Armenian filmmaker and intellectual Eric Nazarian, for example, sent the following message: “I would say the Turkish people in this day of remembrance [April 24] also belongs to you. Without your participation in this event without your acknowledgment, we can not heal together. Collective healing is possible? We must strive to seek it, for a meaningful dialogue, facing the past and the genocide that was committed, assessing the immediate and long-term this terrible tragedy. This day is also the day of Turkish Righteous and those they saved his life.
I am totally in agreement with Nazarian. To recover, the Turkish company also depends on the comparison with 1915. And Erdogan is the leader who can convince the Turks to live in harmony with the truth, after nine decades of black propaganda with the same mindset as that led to genocide. Political commentators agree: Erdogan is almost certain, likely govern Turkey, as President, during the coming decade.
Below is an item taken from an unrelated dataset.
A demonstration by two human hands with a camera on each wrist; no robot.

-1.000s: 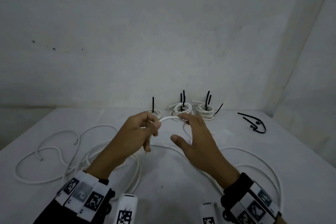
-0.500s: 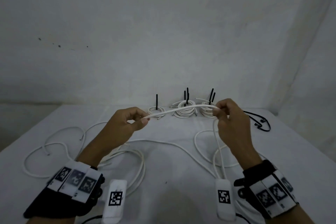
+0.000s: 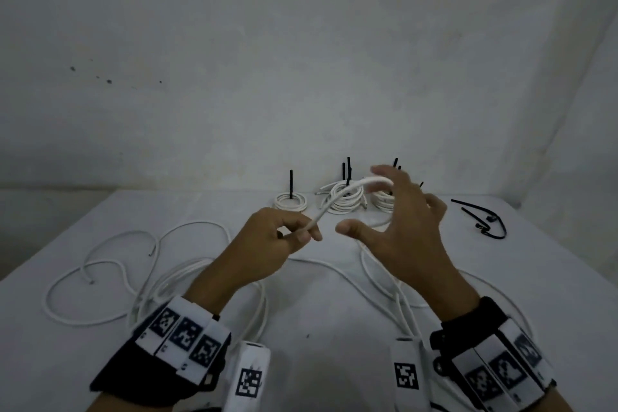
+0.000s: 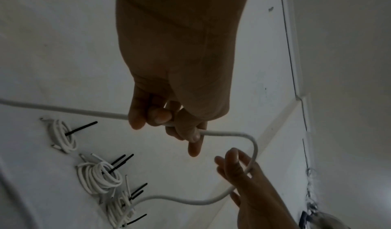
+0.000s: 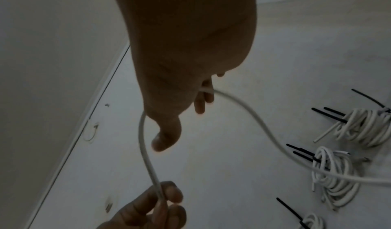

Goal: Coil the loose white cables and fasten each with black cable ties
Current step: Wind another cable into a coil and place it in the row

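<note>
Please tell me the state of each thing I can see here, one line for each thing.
left hand: pinches the white cable near its end.
right hand: fingers spread, cable looped over them.
white cable: lifted, bent in an arc between both hands.
three coils: tied with black ties, lying on the table.
loose cables: uncoiled on the table.
spare ties: unused, lying at the right.

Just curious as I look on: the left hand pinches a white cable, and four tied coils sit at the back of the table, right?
Not quite. The left hand does pinch the cable, but the head view shows three tied coils at the back, not four.
</note>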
The insistence with which Nazarian speaks Turkish Righteous is important. Indeed, a significant number of Turkish officials defied government orders Talat Pasha in 1915. I would like to briefly mention the names of some of them borrowed from the book of Turkish university Ayhan Aktar.
Order of the Young Turks to trigger the massacres, the Ankara Governor Hasan Mazhar Bey replied: “I’m governor, not a bandit. I do not obey illegal orders. ”
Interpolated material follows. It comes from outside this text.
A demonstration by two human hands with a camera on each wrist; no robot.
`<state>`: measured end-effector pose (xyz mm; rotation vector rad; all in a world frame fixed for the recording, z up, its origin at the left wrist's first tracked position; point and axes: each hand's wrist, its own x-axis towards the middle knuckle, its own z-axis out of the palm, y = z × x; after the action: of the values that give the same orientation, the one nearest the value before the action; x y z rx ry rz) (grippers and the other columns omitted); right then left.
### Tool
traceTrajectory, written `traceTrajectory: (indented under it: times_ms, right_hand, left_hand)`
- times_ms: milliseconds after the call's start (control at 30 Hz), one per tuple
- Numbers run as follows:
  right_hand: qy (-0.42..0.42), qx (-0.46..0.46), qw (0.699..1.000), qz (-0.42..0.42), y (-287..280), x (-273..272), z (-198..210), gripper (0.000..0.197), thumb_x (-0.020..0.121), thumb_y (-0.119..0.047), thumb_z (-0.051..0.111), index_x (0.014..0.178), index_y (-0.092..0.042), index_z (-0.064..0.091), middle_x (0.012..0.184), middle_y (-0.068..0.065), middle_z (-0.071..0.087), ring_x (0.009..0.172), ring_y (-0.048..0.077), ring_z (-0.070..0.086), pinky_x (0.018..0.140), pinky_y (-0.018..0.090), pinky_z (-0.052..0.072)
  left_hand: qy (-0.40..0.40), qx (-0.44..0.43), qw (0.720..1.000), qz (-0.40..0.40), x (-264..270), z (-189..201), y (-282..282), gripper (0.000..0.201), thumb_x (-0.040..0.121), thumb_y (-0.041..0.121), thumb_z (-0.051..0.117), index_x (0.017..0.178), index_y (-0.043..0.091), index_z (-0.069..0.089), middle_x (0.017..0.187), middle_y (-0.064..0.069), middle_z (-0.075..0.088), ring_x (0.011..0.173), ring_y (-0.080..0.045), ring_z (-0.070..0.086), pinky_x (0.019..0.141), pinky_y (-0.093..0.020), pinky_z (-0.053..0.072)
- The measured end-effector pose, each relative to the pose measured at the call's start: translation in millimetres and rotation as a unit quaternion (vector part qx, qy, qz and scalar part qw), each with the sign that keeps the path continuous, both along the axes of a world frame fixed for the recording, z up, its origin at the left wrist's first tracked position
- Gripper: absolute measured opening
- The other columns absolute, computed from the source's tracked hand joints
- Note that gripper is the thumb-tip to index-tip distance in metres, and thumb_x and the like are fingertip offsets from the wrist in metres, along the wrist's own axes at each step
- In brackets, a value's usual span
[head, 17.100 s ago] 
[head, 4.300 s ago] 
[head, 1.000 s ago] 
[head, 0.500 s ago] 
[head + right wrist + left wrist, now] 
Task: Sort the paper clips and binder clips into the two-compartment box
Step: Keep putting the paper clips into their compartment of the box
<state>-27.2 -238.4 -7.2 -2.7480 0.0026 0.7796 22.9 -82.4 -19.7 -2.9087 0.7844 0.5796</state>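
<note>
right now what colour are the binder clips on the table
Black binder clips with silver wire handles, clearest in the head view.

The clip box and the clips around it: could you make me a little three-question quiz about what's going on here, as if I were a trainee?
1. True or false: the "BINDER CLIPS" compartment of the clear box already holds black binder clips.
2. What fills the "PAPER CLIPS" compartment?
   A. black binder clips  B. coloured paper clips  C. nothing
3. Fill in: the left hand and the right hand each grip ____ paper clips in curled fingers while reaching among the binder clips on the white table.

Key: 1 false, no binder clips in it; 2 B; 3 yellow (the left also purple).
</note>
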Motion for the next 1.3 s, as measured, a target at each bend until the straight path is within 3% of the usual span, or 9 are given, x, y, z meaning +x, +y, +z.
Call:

The governor of Konya Celal Bey saved the lives of tens of thousands of Armenians, disobeying the order of deportation. Former governor of Aleppo, Celal Bey knew deport these people in the Syrian deserts equivalent to their death. The strongest support for this honorable statesman came from sheikhs and teachers of the faith of Konya – resisting a deportation order which amounted to murder, in violation of both Islam and the humanity, the son of the Turkish nation have proven their high moral virtue.
Kutahya Governor Ali Faik Bey was another dignitary who refused the order of deportation. He instructed his subordinates so that they protect the Armenians who had reached Kutahya in a miserable state, deported from other cities. He drove the infamous chief of police of the city had begun to force the Armenians to convert to Islam, threatening them if they refused, to “join convoys of deportation.” A true symbol of nobility, Faik Ali Bey exclaimed in City Hall “Turks Kutahya have not participated and will never take part in the atrocities committed against the Armenians! “. This is because there were people like him that I feel honored to have Kutahya in my name.
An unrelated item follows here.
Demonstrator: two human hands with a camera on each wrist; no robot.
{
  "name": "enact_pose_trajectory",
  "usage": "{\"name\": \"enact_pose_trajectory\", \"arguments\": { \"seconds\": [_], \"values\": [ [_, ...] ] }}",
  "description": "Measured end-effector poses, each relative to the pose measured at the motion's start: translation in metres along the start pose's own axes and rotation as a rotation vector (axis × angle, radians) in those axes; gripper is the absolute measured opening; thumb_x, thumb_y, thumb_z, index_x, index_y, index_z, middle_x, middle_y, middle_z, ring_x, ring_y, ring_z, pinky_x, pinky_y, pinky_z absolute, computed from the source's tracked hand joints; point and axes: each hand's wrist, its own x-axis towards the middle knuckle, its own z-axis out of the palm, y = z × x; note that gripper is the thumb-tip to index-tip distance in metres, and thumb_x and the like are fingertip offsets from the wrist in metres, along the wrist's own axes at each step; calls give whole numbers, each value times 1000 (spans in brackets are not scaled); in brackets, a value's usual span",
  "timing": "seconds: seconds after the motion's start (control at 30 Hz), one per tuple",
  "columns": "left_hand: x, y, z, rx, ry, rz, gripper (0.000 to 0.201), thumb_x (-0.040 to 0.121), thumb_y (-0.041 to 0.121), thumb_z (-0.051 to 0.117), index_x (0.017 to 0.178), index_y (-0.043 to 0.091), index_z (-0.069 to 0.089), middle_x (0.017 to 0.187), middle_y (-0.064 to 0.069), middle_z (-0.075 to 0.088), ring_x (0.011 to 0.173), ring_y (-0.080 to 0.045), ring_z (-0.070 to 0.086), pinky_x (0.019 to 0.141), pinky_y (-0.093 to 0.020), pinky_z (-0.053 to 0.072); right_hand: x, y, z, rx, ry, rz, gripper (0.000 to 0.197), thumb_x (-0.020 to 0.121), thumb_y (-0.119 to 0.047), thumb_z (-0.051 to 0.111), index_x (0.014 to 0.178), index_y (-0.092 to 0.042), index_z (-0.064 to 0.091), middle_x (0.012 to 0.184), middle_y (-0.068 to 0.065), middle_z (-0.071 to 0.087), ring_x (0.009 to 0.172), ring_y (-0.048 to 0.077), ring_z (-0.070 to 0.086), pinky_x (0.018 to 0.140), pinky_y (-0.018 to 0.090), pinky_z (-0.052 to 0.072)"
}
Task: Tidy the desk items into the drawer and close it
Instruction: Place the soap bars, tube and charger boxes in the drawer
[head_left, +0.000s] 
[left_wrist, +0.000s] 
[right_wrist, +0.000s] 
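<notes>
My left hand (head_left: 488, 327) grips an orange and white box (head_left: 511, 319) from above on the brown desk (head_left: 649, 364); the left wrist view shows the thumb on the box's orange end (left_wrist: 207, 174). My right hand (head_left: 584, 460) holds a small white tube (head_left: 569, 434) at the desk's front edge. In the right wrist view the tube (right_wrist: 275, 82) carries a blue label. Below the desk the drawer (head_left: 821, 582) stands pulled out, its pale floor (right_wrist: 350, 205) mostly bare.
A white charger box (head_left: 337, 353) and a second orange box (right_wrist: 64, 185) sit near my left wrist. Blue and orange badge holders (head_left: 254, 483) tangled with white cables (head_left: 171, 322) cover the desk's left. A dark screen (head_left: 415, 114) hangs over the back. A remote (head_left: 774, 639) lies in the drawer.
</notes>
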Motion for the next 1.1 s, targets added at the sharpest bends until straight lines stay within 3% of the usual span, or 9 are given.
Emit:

The governor of Kastamonu Resit Pasha, the governor of Basra, Ferit Bey, the governor of Yozgat Cemal Bey, Deputy Governor of Lice Husseyin Nasimi Bey and the Assistant Deputy Governor of Batman Sabit Bey were part of the honorable high Officials we are proud to have had. Some of them also lost their lives. The mentality of the Young Turks has not spared, as they flocked to the deportations are continuing in full knowledge of the atrocities they represented.
So we ask the question: We see ourselves as the grandchildren of these noble men of Turkish state? Let us build their steles in the towns they served? Where we grandchildren cruel men who have made a conscious decision to kill? We will continue to praise the murderers? If we continue to shamelessly argue that “we did and we were right to do so”, we are the grandchildren of the latter. We have to decide who are the Turks that we consider real ancestors?
In almost all Turkish cities today, streets and boulevards named after a Young Turk leader. And the names of the noble Turkish statesmen who have heard the voice of their conscience and their humanity? One of them is it registered with a school, a hospital or a street? No one? These questions are designed to Erdogan. The man who will probably be president in 2015 – the centenary of the killings – it is expected to take more drastic measures.
Editor’s Note: A previous version of this article contained an incorrect citation of Eric Nazarian translation. The article has been updated with the correct version of the quote.